EXERCISE REQUIREMENTS -> Your answer should be the lines below from the one with "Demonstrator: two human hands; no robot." to the one with "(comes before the", both included, given again exactly and with nothing added.

DATASET SECTION ->
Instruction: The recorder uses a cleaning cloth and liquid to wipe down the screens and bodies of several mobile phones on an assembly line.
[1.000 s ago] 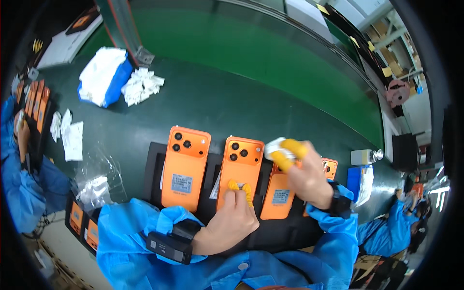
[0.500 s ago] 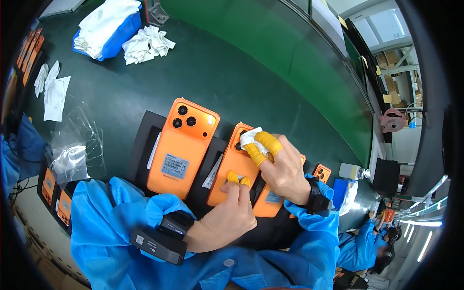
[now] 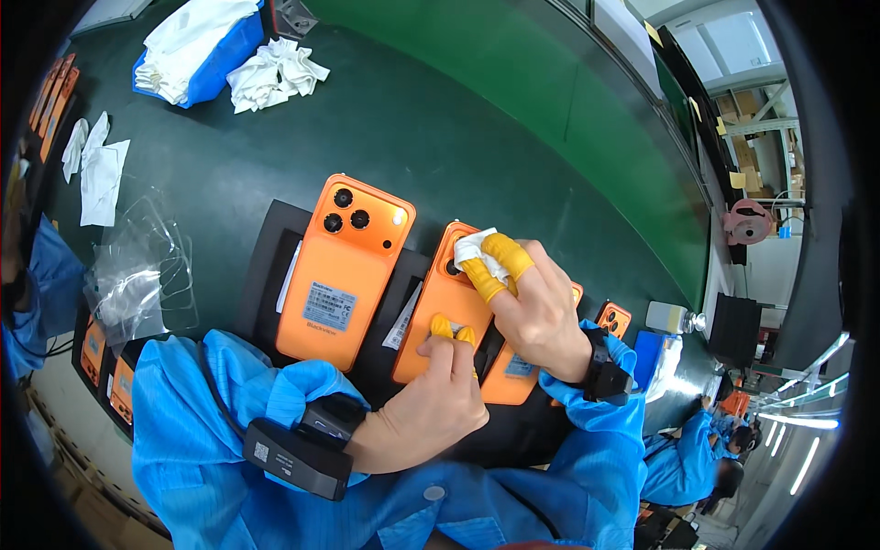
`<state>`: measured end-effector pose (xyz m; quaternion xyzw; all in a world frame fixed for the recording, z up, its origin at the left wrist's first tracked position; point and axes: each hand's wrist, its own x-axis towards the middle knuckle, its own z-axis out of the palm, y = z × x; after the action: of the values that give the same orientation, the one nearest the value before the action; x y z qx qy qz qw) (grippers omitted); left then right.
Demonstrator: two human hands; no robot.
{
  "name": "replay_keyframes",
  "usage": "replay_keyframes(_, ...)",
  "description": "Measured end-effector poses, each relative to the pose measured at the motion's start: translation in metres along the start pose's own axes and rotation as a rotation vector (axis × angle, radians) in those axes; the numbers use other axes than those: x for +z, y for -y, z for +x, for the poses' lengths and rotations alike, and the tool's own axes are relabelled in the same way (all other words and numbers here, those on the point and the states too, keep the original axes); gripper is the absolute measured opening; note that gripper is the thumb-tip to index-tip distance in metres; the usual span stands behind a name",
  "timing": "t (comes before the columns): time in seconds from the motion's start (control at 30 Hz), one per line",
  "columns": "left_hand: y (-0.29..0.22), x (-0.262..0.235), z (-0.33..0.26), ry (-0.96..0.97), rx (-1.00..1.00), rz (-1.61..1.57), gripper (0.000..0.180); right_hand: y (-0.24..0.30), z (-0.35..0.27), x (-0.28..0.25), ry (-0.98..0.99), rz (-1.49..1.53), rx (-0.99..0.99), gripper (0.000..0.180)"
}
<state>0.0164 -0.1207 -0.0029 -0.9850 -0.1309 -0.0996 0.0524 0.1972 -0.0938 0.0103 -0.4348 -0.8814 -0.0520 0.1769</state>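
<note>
My right hand (image 3: 541, 312), with yellow finger cots on some fingers, is closed on a bunched white cloth (image 3: 474, 247). It presses the cloth to the camera corner of an orange phone (image 3: 422, 335) that lies back up. On the lower half of this phone rests my left hand (image 3: 431, 394), its yellow-tipped fingers drawn together. A small pale patch shows between them; whether it is cloth or the phone's label I cannot tell. To the left lies another orange phone (image 3: 321, 266) with three lenses and a silver label. A third orange phone (image 3: 513, 376) sits partly under my right hand.
Dark mats (image 3: 266, 247) lie under the phones. A blue bin (image 3: 220, 69) of white cloths stands at the far left beside a crumpled cloth pile (image 3: 275, 78). Clear plastic film (image 3: 142, 275) lies left. A clear bottle (image 3: 669, 317) stands right. A co-worker in blue (image 3: 683, 463) is farther right.
Both hands stay at the same phone. The white cloth has shifted slightly over the camera corner with my right fingers. The whole view has moved a little.
</note>
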Motion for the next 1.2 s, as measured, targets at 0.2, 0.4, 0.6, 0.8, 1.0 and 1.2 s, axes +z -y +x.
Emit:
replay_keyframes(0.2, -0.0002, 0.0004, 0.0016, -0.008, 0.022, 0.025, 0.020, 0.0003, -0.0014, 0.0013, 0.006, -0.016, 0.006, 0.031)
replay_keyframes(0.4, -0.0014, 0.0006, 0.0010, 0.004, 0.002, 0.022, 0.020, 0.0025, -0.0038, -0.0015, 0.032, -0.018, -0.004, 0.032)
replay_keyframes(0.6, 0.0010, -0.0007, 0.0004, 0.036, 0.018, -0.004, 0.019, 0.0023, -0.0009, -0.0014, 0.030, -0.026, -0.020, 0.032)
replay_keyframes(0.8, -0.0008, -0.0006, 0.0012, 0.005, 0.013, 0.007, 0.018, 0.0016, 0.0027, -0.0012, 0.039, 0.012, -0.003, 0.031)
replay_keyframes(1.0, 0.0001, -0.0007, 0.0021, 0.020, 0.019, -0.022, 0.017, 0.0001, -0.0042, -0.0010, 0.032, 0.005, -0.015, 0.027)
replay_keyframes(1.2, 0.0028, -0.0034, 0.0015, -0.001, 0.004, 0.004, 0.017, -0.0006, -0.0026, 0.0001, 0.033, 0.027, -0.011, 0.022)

EXERCISE RESPONSE ->
Demonstrator: two human hands; no robot.
{
  "name": "replay_keyframes",
  "usage": "replay_keyframes(_, ...)",
  "description": "Measured end-effector poses, each relative to the pose measured at the motion's start: translation in metres along the start pose's own axes and rotation as a rotation vector (axis × angle, radians) in those axes; the numbers use other axes than those: x for +z, y for -y, z for +x, for the poses' lengths and rotations alike, and the tool's own axes are relabelled in the same way (all other words and numbers here, those on the point and the states too, keep the original axes); gripper is the absolute measured opening; note that gripper is the thumb-tip to index-tip distance in metres; the usual span stands behind a name",
  "timing": "t (comes before the columns): time in seconds from the motion's start (control at 30 Hz), one per line",

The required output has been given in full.